*Brief*
Using the records below, quote only the span that opens with the line containing "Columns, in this" and closes with the line containing "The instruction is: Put", exactly and inclusively.

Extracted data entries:
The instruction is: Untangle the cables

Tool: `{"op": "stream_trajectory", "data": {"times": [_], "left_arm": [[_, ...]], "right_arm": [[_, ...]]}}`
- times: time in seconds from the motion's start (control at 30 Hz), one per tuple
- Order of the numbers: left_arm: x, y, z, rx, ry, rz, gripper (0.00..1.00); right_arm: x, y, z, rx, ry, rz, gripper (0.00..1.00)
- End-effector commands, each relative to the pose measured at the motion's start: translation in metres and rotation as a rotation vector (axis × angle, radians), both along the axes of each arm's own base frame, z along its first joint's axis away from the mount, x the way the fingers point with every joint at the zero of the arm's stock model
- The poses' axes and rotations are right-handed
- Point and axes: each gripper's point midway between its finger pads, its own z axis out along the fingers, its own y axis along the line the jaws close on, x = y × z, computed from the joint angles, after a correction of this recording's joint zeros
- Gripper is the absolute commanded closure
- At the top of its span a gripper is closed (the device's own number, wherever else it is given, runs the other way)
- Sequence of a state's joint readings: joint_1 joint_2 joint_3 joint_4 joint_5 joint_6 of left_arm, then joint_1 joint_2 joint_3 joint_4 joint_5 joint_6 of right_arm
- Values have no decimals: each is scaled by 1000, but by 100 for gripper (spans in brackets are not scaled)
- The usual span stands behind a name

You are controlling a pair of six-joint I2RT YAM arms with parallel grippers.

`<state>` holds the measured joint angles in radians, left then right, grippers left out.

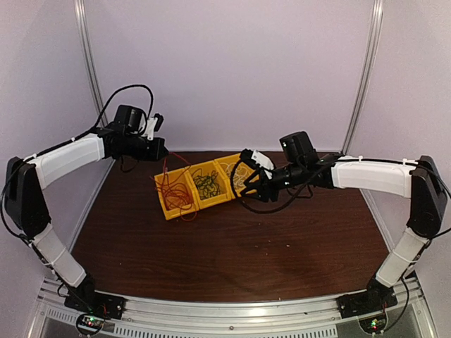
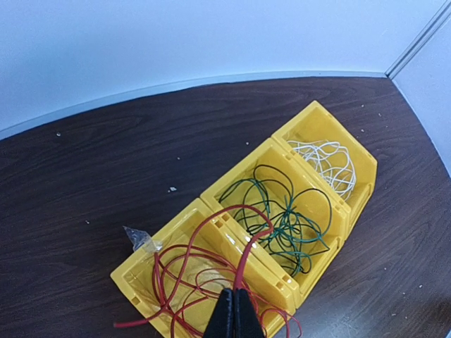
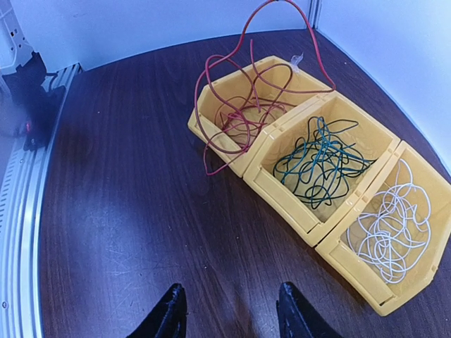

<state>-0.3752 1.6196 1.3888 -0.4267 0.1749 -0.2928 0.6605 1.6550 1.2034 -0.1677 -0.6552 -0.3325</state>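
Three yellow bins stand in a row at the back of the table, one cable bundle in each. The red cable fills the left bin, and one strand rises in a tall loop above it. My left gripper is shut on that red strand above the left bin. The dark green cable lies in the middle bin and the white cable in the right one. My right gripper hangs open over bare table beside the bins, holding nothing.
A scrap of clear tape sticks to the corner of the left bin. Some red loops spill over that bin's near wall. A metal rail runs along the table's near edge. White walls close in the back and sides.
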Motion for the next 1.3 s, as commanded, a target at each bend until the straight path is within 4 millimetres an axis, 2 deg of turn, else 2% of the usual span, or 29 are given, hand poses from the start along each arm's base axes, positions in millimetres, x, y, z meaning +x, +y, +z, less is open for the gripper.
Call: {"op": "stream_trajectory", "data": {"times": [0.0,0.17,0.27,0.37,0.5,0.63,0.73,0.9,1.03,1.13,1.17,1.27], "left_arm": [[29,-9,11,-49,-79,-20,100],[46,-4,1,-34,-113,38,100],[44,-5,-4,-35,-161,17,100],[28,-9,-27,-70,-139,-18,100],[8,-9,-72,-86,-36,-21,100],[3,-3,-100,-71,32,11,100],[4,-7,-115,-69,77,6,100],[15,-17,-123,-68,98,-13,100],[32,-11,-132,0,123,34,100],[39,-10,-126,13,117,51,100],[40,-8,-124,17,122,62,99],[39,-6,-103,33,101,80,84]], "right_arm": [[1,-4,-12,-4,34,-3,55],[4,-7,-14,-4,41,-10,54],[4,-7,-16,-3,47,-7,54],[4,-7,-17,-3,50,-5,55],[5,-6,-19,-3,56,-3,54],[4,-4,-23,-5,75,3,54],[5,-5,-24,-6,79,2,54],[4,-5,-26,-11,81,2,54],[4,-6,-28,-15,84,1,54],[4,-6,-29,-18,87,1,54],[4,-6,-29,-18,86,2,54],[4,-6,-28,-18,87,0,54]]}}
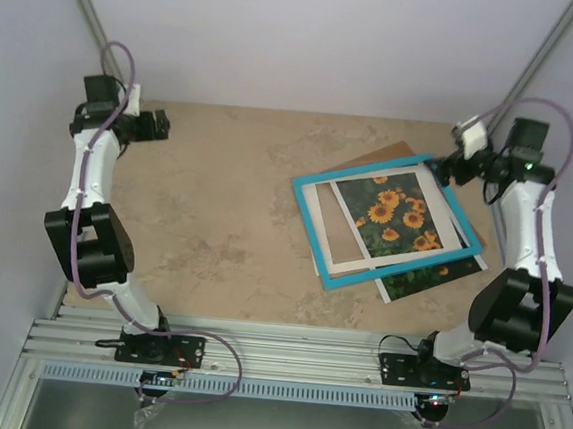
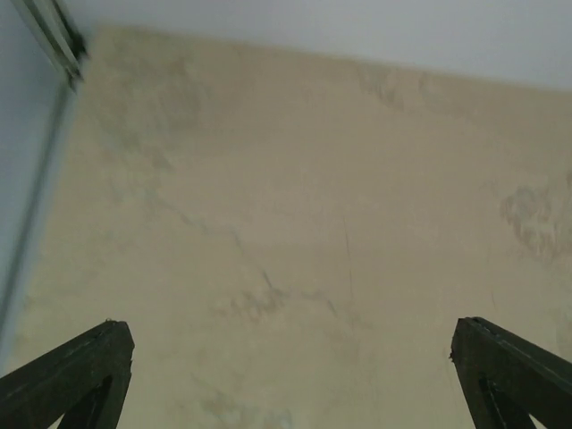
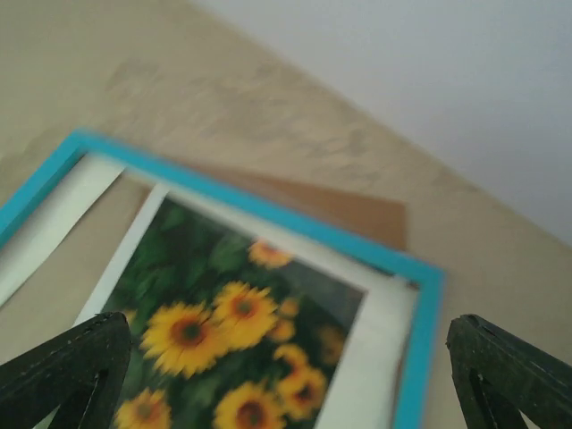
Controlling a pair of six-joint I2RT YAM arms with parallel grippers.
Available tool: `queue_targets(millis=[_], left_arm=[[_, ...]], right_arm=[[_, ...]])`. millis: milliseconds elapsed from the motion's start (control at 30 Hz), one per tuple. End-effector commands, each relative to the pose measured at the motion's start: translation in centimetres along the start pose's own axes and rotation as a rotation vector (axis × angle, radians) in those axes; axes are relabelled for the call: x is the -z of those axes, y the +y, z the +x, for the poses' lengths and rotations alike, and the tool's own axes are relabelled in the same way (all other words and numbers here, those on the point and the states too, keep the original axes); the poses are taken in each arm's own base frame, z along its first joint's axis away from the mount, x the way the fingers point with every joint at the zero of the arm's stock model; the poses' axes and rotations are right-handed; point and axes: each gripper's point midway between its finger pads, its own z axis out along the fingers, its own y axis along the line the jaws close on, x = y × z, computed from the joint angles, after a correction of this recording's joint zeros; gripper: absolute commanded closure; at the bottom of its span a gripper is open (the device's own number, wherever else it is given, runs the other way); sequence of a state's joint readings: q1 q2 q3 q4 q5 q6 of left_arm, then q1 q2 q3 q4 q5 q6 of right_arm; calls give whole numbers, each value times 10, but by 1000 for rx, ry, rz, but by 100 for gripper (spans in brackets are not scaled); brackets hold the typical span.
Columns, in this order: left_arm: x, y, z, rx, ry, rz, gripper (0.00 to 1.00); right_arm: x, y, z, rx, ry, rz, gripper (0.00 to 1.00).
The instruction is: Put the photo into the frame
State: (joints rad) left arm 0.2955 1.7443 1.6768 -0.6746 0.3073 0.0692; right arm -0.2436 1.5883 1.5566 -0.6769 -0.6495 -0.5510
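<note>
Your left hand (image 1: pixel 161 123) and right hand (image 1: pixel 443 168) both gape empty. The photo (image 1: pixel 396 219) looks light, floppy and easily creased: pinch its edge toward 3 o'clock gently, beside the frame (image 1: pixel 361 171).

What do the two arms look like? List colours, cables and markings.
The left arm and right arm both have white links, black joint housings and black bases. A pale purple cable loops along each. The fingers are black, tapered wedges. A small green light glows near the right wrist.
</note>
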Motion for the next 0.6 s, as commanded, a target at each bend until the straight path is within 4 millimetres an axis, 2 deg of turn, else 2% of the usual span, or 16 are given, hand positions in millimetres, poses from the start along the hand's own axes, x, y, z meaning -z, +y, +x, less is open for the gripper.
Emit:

*Response to the exercise*
Columns, in this order: left_arm: x, y, z, rx, ry, rz, gripper (0.00 to 1.00); right_arm: x, y, z, rx, ry, rz, gripper (0.00 to 1.00).
The instruction is: Put the photo into the frame

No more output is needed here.